IV

El domingo por la mañana, Eddie quiso acompañar a Chuck a recoger a la familia a su hotel.

—No sé, cariño —respondió Chuck—. Se supone que tú y yo somos amigos, no inseparables.

Estaban en la cama de un motel, al amanecer. Debían volver a hurtadillas a los barracones antes de que saliera el sol.

—Te avergüenzas de mí —dijo Eddie.

—¿Cómo puedes decir eso? ¡Si te he llevado a cenar con mi familia!

—Fue idea de tu madre, no tuya. Pero a tu padre le gusté, ¿verdad?

—Todos te adoran. ¿Quién no lo haría? Pero no saben que eres un asqueroso marica.

—No soy un asqueroso marica. Soy un marica muy limpio.

—Es verdad.

—Por favor, llévame contigo. Quiero conocerlos mejor. De verdad que es muy importante para mí.

Chuck suspiró.

—Está bien.

—Gracias. —Eddie le besó—. ¿Tenemos tiempo de…?

Chuck sonrió de oreja a oreja.

—Si lo hacemos deprisa.

Dos horas más tarde se encontraban en la entrada del hotel, subidos en el Packard de la armada. Sus cuatro ocupantes se presentaron a las siete y media. Rosa y Joanne llevaban sombrero y guantes; Gus y Woody, traje de lino blanco. Woody llevaba la cámara.

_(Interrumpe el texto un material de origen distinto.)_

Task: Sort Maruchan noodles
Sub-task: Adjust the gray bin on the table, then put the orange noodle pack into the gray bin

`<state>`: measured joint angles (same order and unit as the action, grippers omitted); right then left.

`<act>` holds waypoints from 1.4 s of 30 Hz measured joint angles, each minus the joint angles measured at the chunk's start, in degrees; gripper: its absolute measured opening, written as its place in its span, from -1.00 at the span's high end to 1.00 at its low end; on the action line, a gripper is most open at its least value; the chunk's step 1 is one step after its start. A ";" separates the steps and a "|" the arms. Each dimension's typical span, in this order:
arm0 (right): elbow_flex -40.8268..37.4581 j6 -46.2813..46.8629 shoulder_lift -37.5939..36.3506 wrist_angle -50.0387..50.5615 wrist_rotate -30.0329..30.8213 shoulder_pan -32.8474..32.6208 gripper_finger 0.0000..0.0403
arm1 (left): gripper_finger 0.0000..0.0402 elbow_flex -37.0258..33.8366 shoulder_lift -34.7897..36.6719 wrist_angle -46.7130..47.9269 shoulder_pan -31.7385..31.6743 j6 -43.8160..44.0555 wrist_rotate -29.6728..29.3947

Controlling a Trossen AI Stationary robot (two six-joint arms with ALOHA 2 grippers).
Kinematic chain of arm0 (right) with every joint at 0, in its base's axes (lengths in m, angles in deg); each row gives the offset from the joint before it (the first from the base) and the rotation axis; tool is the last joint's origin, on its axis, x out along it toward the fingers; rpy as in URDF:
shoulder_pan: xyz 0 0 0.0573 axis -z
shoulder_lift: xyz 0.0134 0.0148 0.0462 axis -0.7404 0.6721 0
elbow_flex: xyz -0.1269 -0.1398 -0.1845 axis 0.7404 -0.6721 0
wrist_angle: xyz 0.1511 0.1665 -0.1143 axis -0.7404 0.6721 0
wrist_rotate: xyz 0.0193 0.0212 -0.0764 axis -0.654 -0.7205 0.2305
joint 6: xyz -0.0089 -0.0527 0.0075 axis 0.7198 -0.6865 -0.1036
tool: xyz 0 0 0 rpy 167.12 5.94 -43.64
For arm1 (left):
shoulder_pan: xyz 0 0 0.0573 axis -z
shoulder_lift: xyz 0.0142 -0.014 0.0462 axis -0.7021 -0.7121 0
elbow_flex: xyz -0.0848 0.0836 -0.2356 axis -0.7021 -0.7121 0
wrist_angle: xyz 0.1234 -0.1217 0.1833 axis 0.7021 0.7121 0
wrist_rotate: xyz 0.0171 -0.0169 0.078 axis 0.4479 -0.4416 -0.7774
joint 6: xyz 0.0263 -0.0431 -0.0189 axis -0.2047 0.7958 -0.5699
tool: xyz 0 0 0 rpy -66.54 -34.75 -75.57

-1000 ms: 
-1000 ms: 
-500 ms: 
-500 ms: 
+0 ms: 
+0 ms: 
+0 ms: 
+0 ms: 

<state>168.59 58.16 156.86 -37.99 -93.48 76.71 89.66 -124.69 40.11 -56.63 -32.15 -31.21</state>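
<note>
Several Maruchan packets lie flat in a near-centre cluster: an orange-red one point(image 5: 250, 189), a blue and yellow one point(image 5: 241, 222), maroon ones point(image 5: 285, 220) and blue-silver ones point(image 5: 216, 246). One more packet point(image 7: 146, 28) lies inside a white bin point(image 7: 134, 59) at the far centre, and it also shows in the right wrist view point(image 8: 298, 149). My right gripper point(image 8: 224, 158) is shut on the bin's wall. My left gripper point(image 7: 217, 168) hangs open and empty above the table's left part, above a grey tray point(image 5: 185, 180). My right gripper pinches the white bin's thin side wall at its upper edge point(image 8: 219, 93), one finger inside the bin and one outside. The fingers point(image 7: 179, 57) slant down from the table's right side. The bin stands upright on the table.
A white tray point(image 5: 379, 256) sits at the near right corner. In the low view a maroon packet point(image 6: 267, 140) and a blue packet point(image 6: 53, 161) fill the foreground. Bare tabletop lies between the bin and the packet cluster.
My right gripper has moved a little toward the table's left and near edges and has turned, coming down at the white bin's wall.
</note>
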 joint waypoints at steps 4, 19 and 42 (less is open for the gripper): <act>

Woody y Joanne iban cogidos de la mano.

—Mira a mi hermano —murmuró Chuck a Eddie—. ¡Es tan feliz!

—Es una chica preciosa.

Les abrieron las puertas y los Dewar se acomodaron en la parte trasera de la limusina. Woody y Joanne desplegaron los asientos auxiliares. Chuck puso en marcha el coche y se dirigió hacia la base naval.

Era una mañana soleada. La radio, sintonizada en la emisora KGMB, emitía himnos militares. El sol brillaba sobre la laguna y se reflejaba en los ojos de buey y en las pulidas barandillas de latón de cientos de barcos.

—¿Verdad que es una vista preciosa? —preguntó Chuck.

Entraron a la base y condujeron hasta el Astillero Naval, donde se encontraban una docena de barcos en los muelles y en los diques secos para su reparación, mantenimiento y recarga de combustible. Chuck aparcó en la Zona de Desembarco de Oficiales. Bajaron todos y miraron al otro lado de la laguna, a los imponentes barcos de guerra bajo la luz de la mañana. Woody sacó una foto.

Pasaban escasos minutos de las ocho. Chuck oyó el tañido de las campanas de una iglesia situada en la cercana Pearl City. En los barcos, el turno de mañana era llamado a desayunar, y coloridos grupos se reunían para izar las enseñas a las ocho en punto. Una banda de música situada en la cubierta del Nevada estaba tocando «The Star-Spangled Banner».

Se dirigieron al embarcadero, donde estaba esperándoles una lancha amarrada. El bote tenía capacidad para doce personas y un motor dentro de borda, bajo una trampilla de popa. Eddie encendió el motor mientras Chuck ayudaba a subir a los pasajeros. El pequeño motor inició un enérgico borboteo en el agua. Chuck permaneció en la borda mientras Eddie empujaba la lancha para alejarla del muelle y orientarla hacia los buques de guerra. La proa se irguió cuando la lancha tomó velocidad, y levantó dos ondas idénticas de espuma, como las alas de una gaviota.

Chuck oyó un avión y levantó la vista. Procedía del oeste y parecía como si estuviera a punto de chocar. Supuso que aterrizaría en una pista aérea naval de Ford Island.

Woody, sentado junto a Chuck en la borda, frunció el entrecejo.

—¿Qué clase de avión es ese?

Chuck conocía todos los aviones, tanto los del ejército como los de la armada, pero no logró identificar ese.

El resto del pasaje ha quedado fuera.